- _Exercise_:
Restating the data word for word is all that is required.

[Provided records]

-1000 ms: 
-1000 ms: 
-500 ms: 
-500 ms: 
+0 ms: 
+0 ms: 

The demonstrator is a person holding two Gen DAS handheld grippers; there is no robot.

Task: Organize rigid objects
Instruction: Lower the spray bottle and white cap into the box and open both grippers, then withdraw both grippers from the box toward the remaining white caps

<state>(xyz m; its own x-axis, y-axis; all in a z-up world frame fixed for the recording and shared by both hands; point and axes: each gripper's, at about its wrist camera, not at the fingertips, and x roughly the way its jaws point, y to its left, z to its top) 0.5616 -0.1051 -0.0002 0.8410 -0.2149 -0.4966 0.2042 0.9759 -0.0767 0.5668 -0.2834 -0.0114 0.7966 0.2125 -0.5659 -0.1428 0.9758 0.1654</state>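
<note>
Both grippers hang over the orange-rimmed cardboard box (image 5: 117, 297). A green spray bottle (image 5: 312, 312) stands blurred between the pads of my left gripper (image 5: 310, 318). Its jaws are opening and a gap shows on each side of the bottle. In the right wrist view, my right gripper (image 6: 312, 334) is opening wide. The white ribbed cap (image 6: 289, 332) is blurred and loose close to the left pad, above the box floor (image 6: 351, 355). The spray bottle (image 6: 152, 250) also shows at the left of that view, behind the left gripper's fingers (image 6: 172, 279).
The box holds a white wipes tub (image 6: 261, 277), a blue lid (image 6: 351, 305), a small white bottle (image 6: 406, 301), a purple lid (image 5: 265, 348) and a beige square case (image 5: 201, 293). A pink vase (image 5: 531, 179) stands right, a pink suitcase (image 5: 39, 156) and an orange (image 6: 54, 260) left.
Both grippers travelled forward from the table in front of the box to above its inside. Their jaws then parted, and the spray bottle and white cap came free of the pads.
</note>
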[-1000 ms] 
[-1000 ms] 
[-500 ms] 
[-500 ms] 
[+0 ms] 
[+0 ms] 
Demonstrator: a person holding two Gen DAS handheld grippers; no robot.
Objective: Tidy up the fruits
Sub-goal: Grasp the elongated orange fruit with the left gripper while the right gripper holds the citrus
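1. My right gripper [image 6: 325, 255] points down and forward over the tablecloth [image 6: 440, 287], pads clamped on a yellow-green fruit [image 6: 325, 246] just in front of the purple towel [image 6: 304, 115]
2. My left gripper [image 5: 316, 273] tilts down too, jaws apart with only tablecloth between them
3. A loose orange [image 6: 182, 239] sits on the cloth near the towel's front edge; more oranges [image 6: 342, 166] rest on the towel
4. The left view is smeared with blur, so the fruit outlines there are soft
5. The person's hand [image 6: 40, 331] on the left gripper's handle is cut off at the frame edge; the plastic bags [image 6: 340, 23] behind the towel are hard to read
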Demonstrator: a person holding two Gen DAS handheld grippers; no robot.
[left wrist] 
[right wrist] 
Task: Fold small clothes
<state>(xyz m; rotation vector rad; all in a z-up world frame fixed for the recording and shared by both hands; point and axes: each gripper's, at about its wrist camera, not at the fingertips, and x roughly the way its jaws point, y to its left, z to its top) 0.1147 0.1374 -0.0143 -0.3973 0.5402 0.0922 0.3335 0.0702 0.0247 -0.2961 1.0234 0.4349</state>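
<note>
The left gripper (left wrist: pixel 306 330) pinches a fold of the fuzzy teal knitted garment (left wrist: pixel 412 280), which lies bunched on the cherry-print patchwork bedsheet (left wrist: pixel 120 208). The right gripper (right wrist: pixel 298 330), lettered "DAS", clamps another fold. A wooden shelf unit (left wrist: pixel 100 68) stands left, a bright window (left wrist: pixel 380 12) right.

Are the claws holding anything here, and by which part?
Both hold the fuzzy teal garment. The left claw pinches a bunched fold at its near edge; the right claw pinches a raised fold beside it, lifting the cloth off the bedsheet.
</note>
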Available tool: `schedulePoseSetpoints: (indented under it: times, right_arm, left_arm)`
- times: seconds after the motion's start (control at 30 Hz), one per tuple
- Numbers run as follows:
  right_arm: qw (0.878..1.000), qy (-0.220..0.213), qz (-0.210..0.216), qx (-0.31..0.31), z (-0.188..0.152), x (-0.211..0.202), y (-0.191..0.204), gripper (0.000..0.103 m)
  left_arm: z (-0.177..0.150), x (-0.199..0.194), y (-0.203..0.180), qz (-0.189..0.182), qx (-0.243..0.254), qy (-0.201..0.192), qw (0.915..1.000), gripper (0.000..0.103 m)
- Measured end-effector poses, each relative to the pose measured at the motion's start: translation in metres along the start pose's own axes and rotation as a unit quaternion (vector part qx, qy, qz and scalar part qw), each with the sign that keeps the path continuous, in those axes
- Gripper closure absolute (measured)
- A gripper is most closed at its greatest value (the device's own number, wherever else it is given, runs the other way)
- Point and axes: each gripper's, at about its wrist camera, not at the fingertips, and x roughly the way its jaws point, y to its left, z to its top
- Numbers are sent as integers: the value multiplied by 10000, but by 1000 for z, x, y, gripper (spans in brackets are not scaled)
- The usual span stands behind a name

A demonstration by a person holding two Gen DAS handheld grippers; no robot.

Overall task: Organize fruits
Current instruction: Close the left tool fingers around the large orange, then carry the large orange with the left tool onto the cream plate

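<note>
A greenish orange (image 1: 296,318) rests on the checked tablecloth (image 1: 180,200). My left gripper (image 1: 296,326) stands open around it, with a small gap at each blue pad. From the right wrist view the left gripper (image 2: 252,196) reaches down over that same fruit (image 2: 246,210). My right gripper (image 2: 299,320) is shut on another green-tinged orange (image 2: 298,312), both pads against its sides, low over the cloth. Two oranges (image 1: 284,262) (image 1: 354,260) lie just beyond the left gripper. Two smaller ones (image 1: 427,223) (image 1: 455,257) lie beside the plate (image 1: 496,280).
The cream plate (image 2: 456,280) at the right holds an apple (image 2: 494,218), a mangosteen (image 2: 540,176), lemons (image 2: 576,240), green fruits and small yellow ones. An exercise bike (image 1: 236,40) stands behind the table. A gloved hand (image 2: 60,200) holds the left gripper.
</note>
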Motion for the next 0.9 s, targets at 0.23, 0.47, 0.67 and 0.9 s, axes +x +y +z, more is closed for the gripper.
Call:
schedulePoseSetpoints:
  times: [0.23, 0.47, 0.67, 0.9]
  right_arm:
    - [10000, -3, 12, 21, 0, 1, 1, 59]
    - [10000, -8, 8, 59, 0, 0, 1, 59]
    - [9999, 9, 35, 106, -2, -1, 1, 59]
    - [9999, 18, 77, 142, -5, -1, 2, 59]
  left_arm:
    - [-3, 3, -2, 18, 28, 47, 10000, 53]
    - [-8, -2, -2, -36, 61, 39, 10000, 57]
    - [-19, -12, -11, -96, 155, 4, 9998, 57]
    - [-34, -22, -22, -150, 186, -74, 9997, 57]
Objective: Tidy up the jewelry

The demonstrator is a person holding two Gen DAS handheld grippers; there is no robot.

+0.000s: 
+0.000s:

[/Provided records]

- _Response box_:
-1000 ms: 
-1000 ms: 
-500 ms: 
-500 ms: 
+0 ms: 
+0 ms: 

The demonstrator is a person holding two Gen DAS handheld grippers; there is no robot.

Task: Organize rigid objects
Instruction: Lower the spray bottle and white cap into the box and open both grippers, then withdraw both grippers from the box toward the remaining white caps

<state>(xyz m; its own x-axis, y-axis; all in a z-up world frame fixed for the recording and shared by both hands; point and axes: each gripper's, at about its wrist camera, not at the fingertips, and x roughly the way its jaws point, y to its left, z to its top) 0.5616 -0.1051 -0.0002 0.8410 -0.2149 -0.4966 0.2042 0.9759 -0.0767 0.5668 -0.2834 -0.0114 0.7966 0.2125 -0.5659 -0.1428 0.9758 0.1654</state>
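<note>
Both grippers hang over the orange-rimmed cardboard box (image 5: 117, 297). A green spray bottle (image 5: 312, 312) stands blurred between the pads of my left gripper (image 5: 310, 318). Its jaws are opening and a gap shows on each side of the bottle. In the right wrist view, my right gripper (image 6: 312, 334) is opening wide. The white ribbed cap (image 6: 289, 332) is blurred and loose close to the left pad, above the box floor (image 6: 351, 355). The spray bottle (image 6: 152, 250) also shows at the left of that view, behind the left gripper's fingers (image 6: 172, 279).
The box holds a white wipes tub (image 6: 261, 277), a blue lid (image 6: 351, 305), a small white bottle (image 6: 406, 301), a purple lid (image 5: 265, 348) and a beige square case (image 5: 201, 293). A pink vase (image 5: 531, 179) stands right, a pink suitcase (image 5: 39, 156) and an orange (image 6: 54, 260) left.
Both grippers travelled forward from the table in front of the box to above its inside. Their jaws then parted, and the spray bottle and white cap came free of the pads.
</note>
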[-1000 ms] 
[-1000 ms] 
[-500 ms] 
[-500 ms] 
[+0 ms] 
[+0 ms] 
Demonstrator: a person holding two Gen DAS handheld grippers; no robot.
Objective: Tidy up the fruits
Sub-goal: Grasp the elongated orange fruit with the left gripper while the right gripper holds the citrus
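1. My right gripper [image 6: 325, 255] points down and forward over the tablecloth [image 6: 440, 287], pads clamped on a yellow-green fruit [image 6: 325, 246] just in front of the purple towel [image 6: 304, 115]
2. My left gripper [image 5: 316, 273] tilts down too, jaws apart with only tablecloth between them
3. A loose orange [image 6: 182, 239] sits on the cloth near the towel's front edge; more oranges [image 6: 342, 166] rest on the towel
4. The left view is smeared with blur, so the fruit outlines there are soft
5. The person's hand [image 6: 40, 331] on the left gripper's handle is cut off at the frame edge; the plastic bags [image 6: 340, 23] behind the towel are hard to read
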Demonstrator: a person holding two Gen DAS handheld grippers; no robot.
[left wrist] 
[right wrist] 
Task: Fold small clothes
<state>(xyz m; rotation vector rad; all in a z-up world frame fixed for the recording and shared by both hands; point and axes: each gripper's, at about its wrist camera, not at the fingertips, and x roughly the way its jaws point, y to its left, z to its top) 0.1147 0.1374 -0.0143 -0.3973 0.5402 0.0922 0.3335 0.0702 0.0247 -0.2961 1.0234 0.4349</state>
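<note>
The left gripper (left wrist: pixel 306 330) pinches a fold of the fuzzy teal knitted garment (left wrist: pixel 412 280), which lies bunched on the cherry-print patchwork bedsheet (left wrist: pixel 120 208). The right gripper (right wrist: pixel 298 330), lettered "DAS", clamps another fold. A wooden shelf unit (left wrist: pixel 100 68) stands left, a bright window (left wrist: pixel 380 12) right.

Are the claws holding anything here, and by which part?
Both hold the fuzzy teal garment. The left claw pinches a bunched fold at its near edge; the right claw pinches a raised fold beside it, lifting the cloth off the bedsheet.
</note>
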Available tool: `schedulePoseSetpoints: (indented under it: times, right_arm, left_arm)`
- times: seconds after the motion's start (control at 30 Hz), one per tuple
- Numbers run as follows:
  right_arm: qw (0.878..1.000), qy (-0.220..0.213), qz (-0.210..0.216), qx (-0.31..0.31), z (-0.188..0.152), x (-0.211..0.202), y (-0.191..0.204), gripper (0.000..0.103 m)
  left_arm: z (-0.177..0.150), x (-0.199..0.194), y (-0.203..0.180), qz (-0.189..0.182), qx (-0.243..0.254), qy (-0.201..0.192), qw (0.915..1.000), gripper (0.000..0.103 m)
- Measured end-effector poses, each relative to the pose measured at the motion's start: translation in metres along the start pose's own axes and rotation as a unit quaternion (vector part qx, qy, qz and scalar part qw), each with the sign that keeps the path continuous, in those axes
- Gripper closure absolute (measured)
- A gripper is most closed at its greatest value (the device's own number, wherever else it is given, runs the other way)
- Point and axes: each gripper's, at about its wrist camera, not at the fingertips, and x roughly the way its jaws point, y to its left, z to its top
- Numbers are sent as integers: the value multiplied by 10000, but by 1000 for z, x, y, gripper (spans in brackets are not scaled)
- The usual span stands behind a name

A demonstration by a person holding two Gen DAS handheld grippers; no robot.

Overall task: Organize fruits
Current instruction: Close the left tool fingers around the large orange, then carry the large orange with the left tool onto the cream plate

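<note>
A greenish orange (image 1: 296,318) rests on the checked tablecloth (image 1: 180,200). My left gripper (image 1: 296,326) stands open around it, with a small gap at each blue pad. From the right wrist view the left gripper (image 2: 252,196) reaches down over that same fruit (image 2: 246,210). My right gripper (image 2: 299,320) is shut on another green-tinged orange (image 2: 298,312), both pads against its sides, low over the cloth. Two oranges (image 1: 284,262) (image 1: 354,260) lie just beyond the left gripper. Two smaller ones (image 1: 427,223) (image 1: 455,257) lie beside the plate (image 1: 496,280).
The cream plate (image 2: 456,280) at the right holds an apple (image 2: 494,218), a mangosteen (image 2: 540,176), lemons (image 2: 576,240), green fruits and small yellow ones. An exercise bike (image 1: 236,40) stands behind the table. A gloved hand (image 2: 60,200) holds the left gripper.
</note>
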Motion for the next 0.9 s, targets at 0.23, 0.47, 0.67 and 0.9 s, axes +x +y +z, more is closed for the gripper.
Call:
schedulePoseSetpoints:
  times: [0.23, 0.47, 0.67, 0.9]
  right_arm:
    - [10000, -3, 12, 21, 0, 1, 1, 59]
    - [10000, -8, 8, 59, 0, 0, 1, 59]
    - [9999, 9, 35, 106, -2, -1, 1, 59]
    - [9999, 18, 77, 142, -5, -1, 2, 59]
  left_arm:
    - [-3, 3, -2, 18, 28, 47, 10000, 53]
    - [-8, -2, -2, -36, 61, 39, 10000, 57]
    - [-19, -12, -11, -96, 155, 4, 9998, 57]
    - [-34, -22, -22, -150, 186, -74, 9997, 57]
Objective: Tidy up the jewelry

The demonstrator is a person holding two Gen DAS handheld grippers; there is no robot.

+0.000s: 
+0.000s:

There's nothing more to this exercise.